Based on the early returns from critics, my plan to see the movie of The Da Vinci Code instead of reading the novel has backfired. So I broke down and read the book. Diagnosis: sufficient. The book I'm currently reading (Snow Crash by Neal Stephenson) does a better job of weaving a fictitious interpretation of religious history, but DVC stands out as compared to other commuter-rail novels in its ambitions and its intellectual subject matter. So, despite my reservations, I give it its due.
Anyway, I'll break my opinion up to this point into the good (Pork) and the bad (Beef). Bad news first, because my feelings on the book are best summarized by this sentence: "it sucked, but it was still pretty OK."
1) I really hate the potboiler genre's ridiculous emphasis on one- and two-page chapters. "Mommy, I wrote a chapter today!" It's like when I'd pump my high school history essays up to the 14-point font, so I could fill a page faster than 12-point type would have. Just as I artificially created a full two pages, Brown artificially creates suspense in the reading process without actually having as much suspense in the story.*
2) Brown's flashes of "Style!" really piss me off. Boy, was I surprised to find out that Sophie has a mysterious past. No kidding! For someone who came up with some really convoluted codes and conspiracy theories, his character development is awfully transparent.
3) Also, those revelations are just unendingly self-congratulatory. Does every chapter have to end with a cliffhanger? Someone has a mysterious revelation, but he/she doesn't feel like sharing until after a chapter break? Gee, you made me wade through a whole two-paragraph chapter before revealing your secrets. Dan Brown, you are a magnificent bastard!

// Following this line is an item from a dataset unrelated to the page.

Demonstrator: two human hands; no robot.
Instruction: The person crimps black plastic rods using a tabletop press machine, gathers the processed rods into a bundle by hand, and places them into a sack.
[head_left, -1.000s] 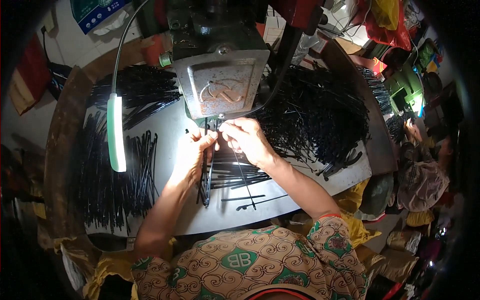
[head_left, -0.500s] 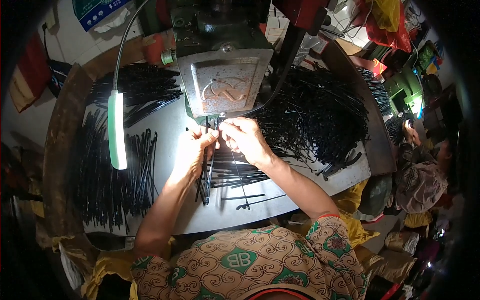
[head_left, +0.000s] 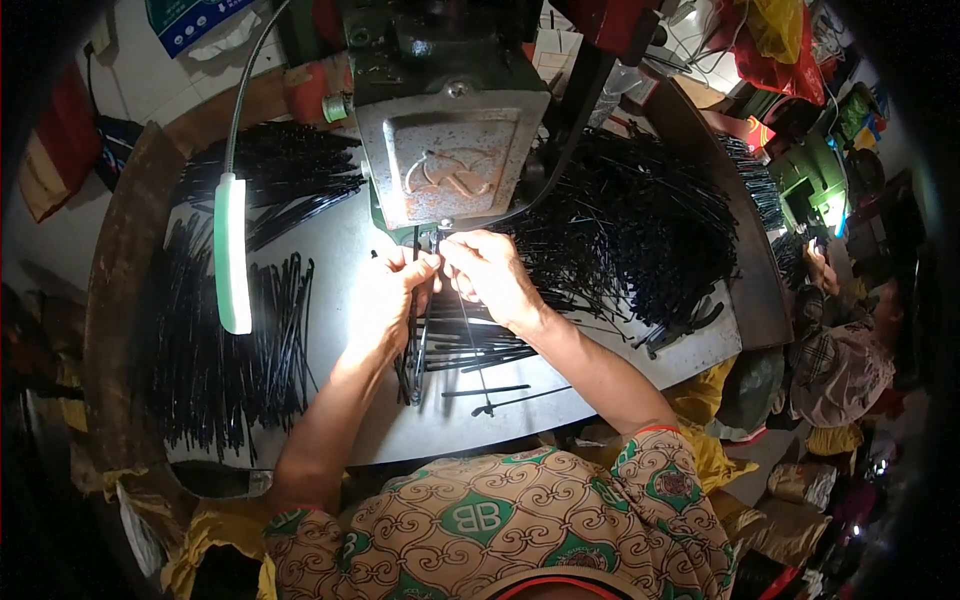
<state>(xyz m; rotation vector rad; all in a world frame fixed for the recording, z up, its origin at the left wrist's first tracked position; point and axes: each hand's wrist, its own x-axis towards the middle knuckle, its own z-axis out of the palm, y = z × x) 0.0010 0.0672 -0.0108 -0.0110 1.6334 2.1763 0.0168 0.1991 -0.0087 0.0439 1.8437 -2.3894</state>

4) Okay, you know what? If you want to write short chapters, so you can things keep moving along, artificially manufacture some suspense, and juggle the interweaving storylines, knock yourself out. I give you permission to write two chapters per page. I'll deal. But don't number them. Sweet phenomenal Christ, that drives me apeshit. You're basically admitting that your readers have too short an attention span to read three actual chapters... but you want them to feel good about having read three chapters anyway. "Hey, it's Chapter 112! Dan Brown sure packs a lot of chapters into eighty pages."
5) Do people still say "what the devil?" in conversation? How can a novel that takes place in the era of cell phones actually have that expression as serious dialogue? What's next? Is Robert Langdon gonna say "oh, fiddlesticks!" in the next book? There's only two groups of people who should be licensed to say "what the devil?" without it being tongue-in-cheek: barbershop quartet singers and Civil War reenactors. Langdon's not on either list.
6) Robert Langdon is as boring a franchise hero as you could ever imagine. Aren't characters supposed to have traits? I cannot describe Langdon beyond his vocation ("symbology" professor). Langdon is the literary equivalent of Textured Vegetable Protein... he contains all the nutritional requirements to be a hero-like substance, but he has absolutely no taste. Water is flavorful and zesty compared to Robert Langdon. Although, in his defense, he does say "what the devil?" a lot. That's kinda like character development, right?
Despite all that beef, I did enjoy reading the book. In a sea of diarrheal thrillers, it at least has some fiber.
1) It helps when the author actually has a message to send, and has done his research. I know nothing about art history, but his narrator does speak from a position of authority. He may not have been entirely accurate, as Wikipedia tells us, but he was certainly convincing. In a book where the subject matter is so much more interesting than the goings on, it's easy to get sucked in.
2) You have to respect the heaping helping of subversive, anti-establishment, intellectual discourse that has been dumped on the doorstep of the common potboiler reader. Anything that pisses off the Catholic church so much has got to be good... there's no greater endorsement than the Catholics denouncing you as a heretic.
* - I suspect this will come up when I see the film. But to speculate is unfair to everyone, so forget I said that. But not really... cause I didn't remove that sentence! Wink wink!